- What this task involves
How many lines in the records below contain "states"? Reply with the number only.

++++++++++++++++++++

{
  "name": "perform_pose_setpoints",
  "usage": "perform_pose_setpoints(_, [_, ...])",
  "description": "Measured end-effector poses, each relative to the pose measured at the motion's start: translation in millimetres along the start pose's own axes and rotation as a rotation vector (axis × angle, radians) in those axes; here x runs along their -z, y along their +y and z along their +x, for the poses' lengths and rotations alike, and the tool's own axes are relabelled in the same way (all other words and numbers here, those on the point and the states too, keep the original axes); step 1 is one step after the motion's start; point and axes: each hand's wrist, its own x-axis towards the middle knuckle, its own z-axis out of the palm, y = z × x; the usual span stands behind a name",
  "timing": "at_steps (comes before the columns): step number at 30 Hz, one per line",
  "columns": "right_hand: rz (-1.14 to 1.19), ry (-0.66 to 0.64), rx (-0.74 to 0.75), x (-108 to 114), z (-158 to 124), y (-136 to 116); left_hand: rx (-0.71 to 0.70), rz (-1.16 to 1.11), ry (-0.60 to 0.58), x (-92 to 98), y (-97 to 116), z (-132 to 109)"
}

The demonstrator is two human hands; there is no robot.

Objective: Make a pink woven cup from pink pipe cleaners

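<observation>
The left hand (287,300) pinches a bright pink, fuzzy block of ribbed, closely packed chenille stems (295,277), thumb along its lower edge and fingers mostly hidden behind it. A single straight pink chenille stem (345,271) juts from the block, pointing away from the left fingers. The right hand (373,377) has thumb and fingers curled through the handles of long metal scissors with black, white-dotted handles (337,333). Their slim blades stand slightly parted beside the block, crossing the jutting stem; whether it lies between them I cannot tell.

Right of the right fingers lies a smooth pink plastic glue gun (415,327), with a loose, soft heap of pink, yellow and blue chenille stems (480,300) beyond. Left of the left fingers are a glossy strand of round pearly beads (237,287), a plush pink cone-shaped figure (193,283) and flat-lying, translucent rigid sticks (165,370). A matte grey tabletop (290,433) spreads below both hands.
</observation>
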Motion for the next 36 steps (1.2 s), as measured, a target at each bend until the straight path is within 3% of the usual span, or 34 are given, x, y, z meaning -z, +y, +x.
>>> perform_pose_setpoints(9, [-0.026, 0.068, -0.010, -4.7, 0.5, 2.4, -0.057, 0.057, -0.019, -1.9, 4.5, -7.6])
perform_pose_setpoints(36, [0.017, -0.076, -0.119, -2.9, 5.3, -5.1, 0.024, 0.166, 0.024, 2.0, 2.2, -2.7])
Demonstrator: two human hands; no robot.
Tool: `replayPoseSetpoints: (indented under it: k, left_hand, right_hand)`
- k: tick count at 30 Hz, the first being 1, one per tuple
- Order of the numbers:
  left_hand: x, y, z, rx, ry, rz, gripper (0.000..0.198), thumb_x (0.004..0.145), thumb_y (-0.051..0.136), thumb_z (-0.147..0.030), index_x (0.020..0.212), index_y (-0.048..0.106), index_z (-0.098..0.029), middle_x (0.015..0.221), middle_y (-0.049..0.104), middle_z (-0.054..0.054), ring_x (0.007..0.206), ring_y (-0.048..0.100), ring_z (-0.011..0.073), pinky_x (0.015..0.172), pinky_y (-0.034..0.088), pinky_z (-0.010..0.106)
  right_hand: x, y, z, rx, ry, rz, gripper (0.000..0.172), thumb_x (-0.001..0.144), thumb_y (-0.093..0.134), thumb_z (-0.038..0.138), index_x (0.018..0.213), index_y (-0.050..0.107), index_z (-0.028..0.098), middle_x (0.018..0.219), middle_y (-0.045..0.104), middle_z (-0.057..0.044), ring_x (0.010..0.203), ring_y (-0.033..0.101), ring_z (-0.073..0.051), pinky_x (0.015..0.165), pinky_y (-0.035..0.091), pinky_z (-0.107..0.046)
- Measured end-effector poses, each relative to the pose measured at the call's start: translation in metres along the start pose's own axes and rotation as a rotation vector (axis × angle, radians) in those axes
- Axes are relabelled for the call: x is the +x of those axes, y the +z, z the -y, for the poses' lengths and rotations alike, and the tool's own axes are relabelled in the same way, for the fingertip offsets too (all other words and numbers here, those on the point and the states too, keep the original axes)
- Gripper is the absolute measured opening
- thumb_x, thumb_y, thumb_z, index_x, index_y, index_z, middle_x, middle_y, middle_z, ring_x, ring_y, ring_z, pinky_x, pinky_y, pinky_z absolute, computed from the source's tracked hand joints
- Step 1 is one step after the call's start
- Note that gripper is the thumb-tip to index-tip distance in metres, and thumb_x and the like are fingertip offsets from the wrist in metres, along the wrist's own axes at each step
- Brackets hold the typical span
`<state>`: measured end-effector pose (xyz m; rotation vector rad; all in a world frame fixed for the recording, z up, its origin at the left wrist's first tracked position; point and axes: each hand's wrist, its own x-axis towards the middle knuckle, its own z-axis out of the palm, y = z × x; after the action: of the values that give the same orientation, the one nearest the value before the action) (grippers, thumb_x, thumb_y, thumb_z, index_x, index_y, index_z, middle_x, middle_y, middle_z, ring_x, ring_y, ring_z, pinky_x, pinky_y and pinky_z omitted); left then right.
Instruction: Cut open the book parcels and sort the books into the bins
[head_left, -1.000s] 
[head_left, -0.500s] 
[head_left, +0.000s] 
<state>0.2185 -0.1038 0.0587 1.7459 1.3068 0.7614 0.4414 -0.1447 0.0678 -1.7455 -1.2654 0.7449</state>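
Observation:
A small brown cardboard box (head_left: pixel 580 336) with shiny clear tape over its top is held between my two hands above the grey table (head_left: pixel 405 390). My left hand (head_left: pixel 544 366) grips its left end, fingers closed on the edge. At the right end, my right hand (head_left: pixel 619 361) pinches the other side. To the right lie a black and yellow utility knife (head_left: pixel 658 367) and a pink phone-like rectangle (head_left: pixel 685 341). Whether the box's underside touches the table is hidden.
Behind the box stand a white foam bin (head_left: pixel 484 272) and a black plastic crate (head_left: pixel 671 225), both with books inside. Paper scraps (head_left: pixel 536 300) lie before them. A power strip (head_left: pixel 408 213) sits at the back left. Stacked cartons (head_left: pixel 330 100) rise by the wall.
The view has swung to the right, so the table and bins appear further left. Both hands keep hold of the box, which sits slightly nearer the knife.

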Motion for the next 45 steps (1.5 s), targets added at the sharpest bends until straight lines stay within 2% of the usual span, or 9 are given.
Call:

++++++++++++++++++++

- Output of the exercise
2